Dans le roman, la scène de Noël ne fonctionne pas principalement comme un motif religieux, mais plutôt comme un état d'exception profondément ancré dans la culture : Noël marque un moment où les règles sociales non seulement s'appliquent, mais sont activées d'une manière particulière. L'affirmation catégorique d'une « règle universelle » selon laquelle un enfant ne doit pas être laissé seul cette nuit-là élève la fête au-delà de sa simple fonction calendaire et en fait la pierre de touche morale du monde. Noël représente ici une promesse de responsabilité collective, un accord fragile selon lequel la protection, la bienveillance et la solidarité sont non négociables, au moins une fois par an.

L'allusion subtile à la naissance du Christ – l'enfant « né de rien », les anges, la « possible bonne nouvelle » – est délibérément démythologisée et transposée dans un présent séculier et précaire. La fillette qui joue ne devient pas une figure salvatrice, mais plutôt le symbole d'un espoir qui ne peut s'exprimer que par le jeu, dans le mouvement entre terre et ciel. Le jeu du ciel et de l'enfer traduit le récit chrétien du salut en un rituel enfantin qui ne garantit ni la rédemption ni la transcendance, mais se contente d'en imaginer la possibilité. Noël apparaît ainsi comme un état poétique de suspension : entre foi et doute, sens et vide, entre le désir de « bonne nouvelle » et la conscience que sa réalisation dépend uniquement des « adultes » qui prennent leurs responsabilités – ou y échouent.

Lire la suite

Cet article, rédigé en allemand, est disponible à l'adresse https://rentree.de. Des traductions automatiques en anglais et en français sont également disponibles. Anglais, Französisch.

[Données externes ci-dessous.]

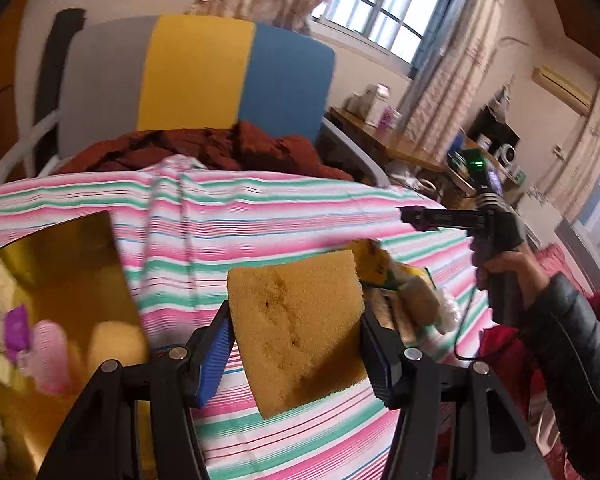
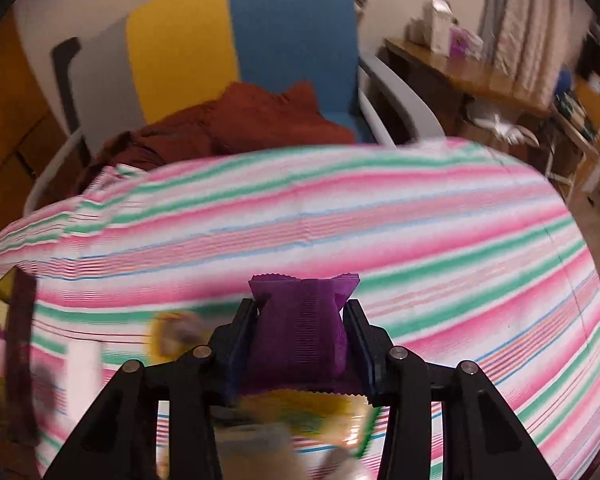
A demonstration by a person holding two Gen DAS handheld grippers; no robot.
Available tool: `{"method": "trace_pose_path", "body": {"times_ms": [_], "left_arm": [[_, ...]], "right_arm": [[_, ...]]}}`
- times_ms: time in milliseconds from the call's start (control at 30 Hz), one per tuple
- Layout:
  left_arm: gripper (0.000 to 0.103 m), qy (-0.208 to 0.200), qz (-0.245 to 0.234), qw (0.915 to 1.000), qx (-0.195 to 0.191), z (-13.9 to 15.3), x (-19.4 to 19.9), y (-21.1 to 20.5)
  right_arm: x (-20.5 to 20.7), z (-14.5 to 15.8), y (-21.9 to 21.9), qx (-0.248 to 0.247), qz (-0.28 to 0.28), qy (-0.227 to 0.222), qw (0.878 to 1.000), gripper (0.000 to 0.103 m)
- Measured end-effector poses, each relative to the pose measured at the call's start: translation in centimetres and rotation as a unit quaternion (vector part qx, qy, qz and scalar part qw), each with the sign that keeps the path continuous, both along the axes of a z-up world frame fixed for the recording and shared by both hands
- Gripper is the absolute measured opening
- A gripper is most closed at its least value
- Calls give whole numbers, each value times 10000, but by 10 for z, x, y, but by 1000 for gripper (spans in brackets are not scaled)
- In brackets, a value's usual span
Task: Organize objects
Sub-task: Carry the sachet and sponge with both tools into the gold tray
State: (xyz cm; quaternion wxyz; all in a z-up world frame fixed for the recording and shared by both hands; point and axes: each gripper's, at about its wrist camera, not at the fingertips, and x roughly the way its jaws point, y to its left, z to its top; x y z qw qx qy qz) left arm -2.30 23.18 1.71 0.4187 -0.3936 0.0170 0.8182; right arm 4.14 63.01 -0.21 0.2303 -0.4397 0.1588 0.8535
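On my far left a gold box (image 1: 60,264) stands open on the bench, its shiny wall turned toward me; inside it I make out pale pink and purple things, too blurred to name. The bench itself wears a striped cloth (image 1: 260,208) in pink, green and white.

My left gripper (image 1: 296,340) has its jaws set at a middling width and pressed against the two side edges of a yellow sponge (image 1: 296,320). The sponge sits squarely between the blue-ribbed left pad and the dark right pad, tilted, its broad face toward my camera and its far edge reaching well past the fingertips. It hangs clear above the cloth.

Just to the right of that sponge, behind my right pad, lies a small heap on the cloth: more sponges (image 1: 412,292) with yellow and green showing, and something white and crinkled at the edge.

Further right, my right gripper (image 2: 300,320) is carried in a hand (image 1: 512,268) with a dark quilted sleeve. Its jaws are narrow and clamped on a purple packet (image 2: 300,328). The packet fills the gap between the pads, bulging, with its crimped top edge poking out beyond the tips. Below it, close under the jaws, lies a yellow wrapper (image 2: 304,412), blurred.

Beyond the bench stands a chair (image 2: 220,40) with grey, yellow and blue panels, a rust-red cloth (image 2: 260,120) heaped on its seat.
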Motion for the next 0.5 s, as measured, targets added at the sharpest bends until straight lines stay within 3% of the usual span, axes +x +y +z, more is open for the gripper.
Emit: {"method": "trace_pose_path", "body": {"times_ms": [233, 500], "left_arm": [[60, 121, 753, 9971, -51, -2, -16, -72], [60, 114, 1622, 9863, -265, -21, -29, -154]], "right_arm": [[-40, 43, -91, -1, 909, 365, 9952, 45], [-83, 55, -225, -534, 2072, 725, 9742, 45]]}}
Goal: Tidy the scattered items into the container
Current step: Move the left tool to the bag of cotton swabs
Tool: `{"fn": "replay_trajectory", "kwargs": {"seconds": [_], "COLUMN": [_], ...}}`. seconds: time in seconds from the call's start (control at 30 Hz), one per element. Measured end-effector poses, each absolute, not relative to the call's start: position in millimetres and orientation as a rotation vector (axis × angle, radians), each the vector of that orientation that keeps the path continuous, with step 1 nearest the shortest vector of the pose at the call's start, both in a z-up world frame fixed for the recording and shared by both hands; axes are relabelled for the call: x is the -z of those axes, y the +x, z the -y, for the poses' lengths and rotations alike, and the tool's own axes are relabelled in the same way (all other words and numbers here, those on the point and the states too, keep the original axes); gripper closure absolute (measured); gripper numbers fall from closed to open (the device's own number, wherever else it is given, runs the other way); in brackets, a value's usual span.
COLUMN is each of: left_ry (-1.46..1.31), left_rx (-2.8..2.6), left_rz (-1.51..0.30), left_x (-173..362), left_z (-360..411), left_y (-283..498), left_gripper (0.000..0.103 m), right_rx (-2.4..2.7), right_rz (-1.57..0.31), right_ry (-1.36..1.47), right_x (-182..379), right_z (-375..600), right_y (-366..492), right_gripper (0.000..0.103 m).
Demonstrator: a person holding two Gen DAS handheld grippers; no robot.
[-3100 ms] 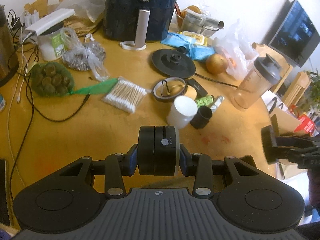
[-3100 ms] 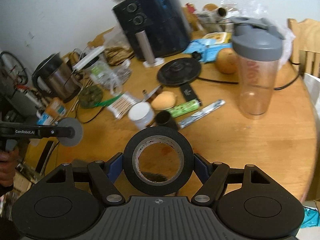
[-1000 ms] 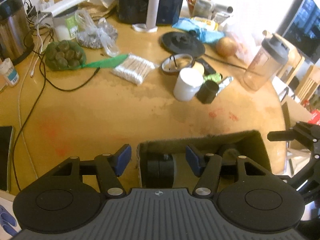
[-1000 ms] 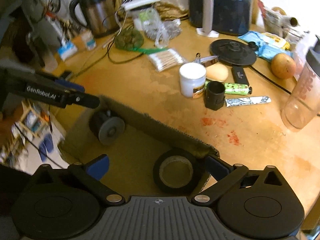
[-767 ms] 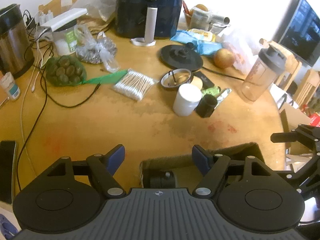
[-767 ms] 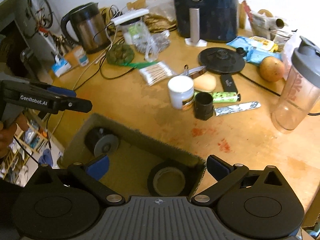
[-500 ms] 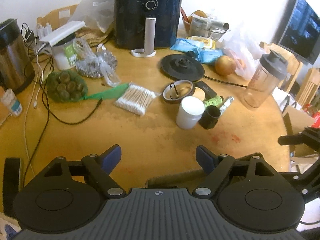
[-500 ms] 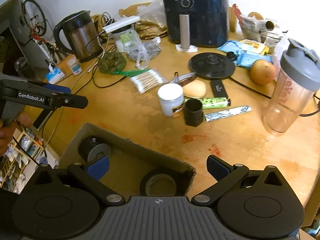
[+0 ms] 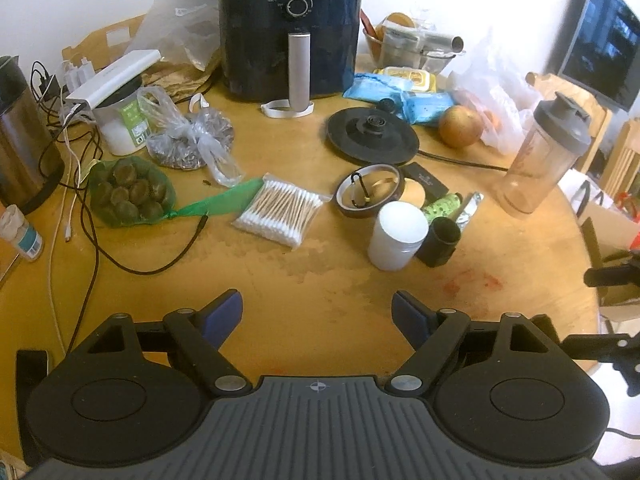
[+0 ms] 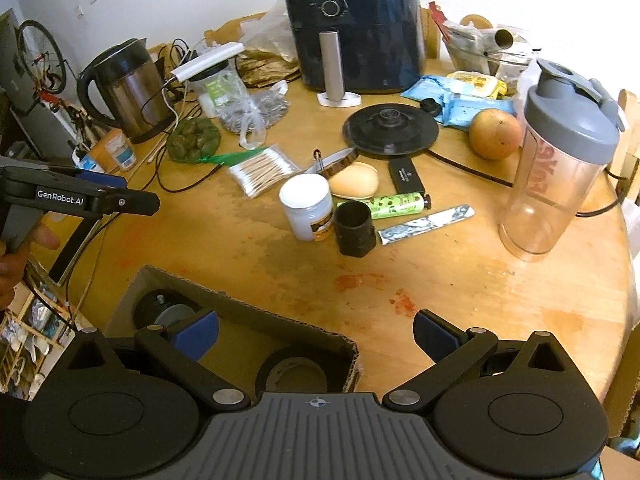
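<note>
Both grippers are open and empty. My left gripper [image 9: 318, 312] hangs over bare table, pointing at the scattered items. My right gripper [image 10: 316, 334] is over the cardboard box [image 10: 248, 312] at the table's near edge. In the box lie a black tape roll [image 10: 292, 372] and a black cylinder gadget [image 10: 168, 312]. On the table lie a white jar [image 9: 396, 236] [image 10: 308, 206], a black cup [image 9: 440, 236] [image 10: 354, 228], a cotton swab pack [image 9: 280, 210] [image 10: 262, 170], a green tube [image 10: 392, 204], a foil sachet [image 10: 426, 220], a beige sponge [image 10: 354, 180] and an amber tape roll [image 9: 368, 190].
An air fryer [image 9: 290, 28], kettle [image 10: 124, 88], kettle base [image 9: 372, 134], shaker bottle [image 10: 556, 164], orange [image 10: 496, 134], net of kiwis [image 9: 128, 192], plastic bags and cables crowd the back and left. The left gripper shows in the right wrist view [image 10: 80, 200].
Both grippers let go of their items in the box, opened, and rose and pulled back. The left view has lifted so the box is below its frame.
</note>
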State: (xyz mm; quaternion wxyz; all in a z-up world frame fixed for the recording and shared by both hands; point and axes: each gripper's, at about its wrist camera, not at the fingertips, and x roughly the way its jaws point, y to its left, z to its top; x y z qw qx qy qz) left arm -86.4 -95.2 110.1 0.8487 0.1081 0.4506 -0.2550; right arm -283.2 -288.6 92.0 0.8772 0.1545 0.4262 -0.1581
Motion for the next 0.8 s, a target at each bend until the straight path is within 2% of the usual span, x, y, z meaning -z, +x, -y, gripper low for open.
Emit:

Origine du théâtre d'ombres

La petite pièce à laquelle j'ai assisté, d'après ce que j'ai cru comprendre, tirait son argument, comme c'est souvent le cas, de quelques-uns des épisodes les plus spectaculaires de La Pérégrination vers l'Ouest, le vieux roman de Wu Cheng'en. Le nom des Grands Classiques de la Littérature Chinoise et certainement il est le plus plaisant de tous pour un profane. Je n'ai pas l'occasion de profiter du trait car cela me frustre que m'infligent les marionnettes de Qibao dans la voiture, qui se précisent lors de l'entraînement du livre dans ma chambre d'hôtel. Ou, peut-être, ai-je pensé à tort qu'il s'agissait de lui car j'étais alors plongé dans sa lecture. Il faut dire que toutes ces histoires se ressemblent un peu. Elles mettent en scène les mêmes combats fantastiques que, sous l'œil de divinités bienveillantes, livrent, pour la bonne cause, des créatures surnaturelles afin que triomphent, défaisant les monstres dépêchés contre eux, les sages et les saints auxquels incombe la mission du juste triomphe sur le terrain de la vérité et de la justice.

Lire la suite

Cet article, rédigé en allemand, est disponible à l'adresse https://rentree.de. Des traductions automatiques en anglais et en français sont également disponibles. Anglais, Französisch.

Rentrée littéraire : littérature française contemporaine
Vue d'ensemble de la vie privée

Ce site web utilise des cookies afin de vous offrir la meilleure expérience utilisateur possible. Les informations des cookies sont stockées dans votre navigateur et remplissent des fonctions telles que vous reconnaître lorsque vous revenez sur notre site web et aider notre équipe à comprendre quelles sections du site vous trouvez les plus intéressantes et utiles.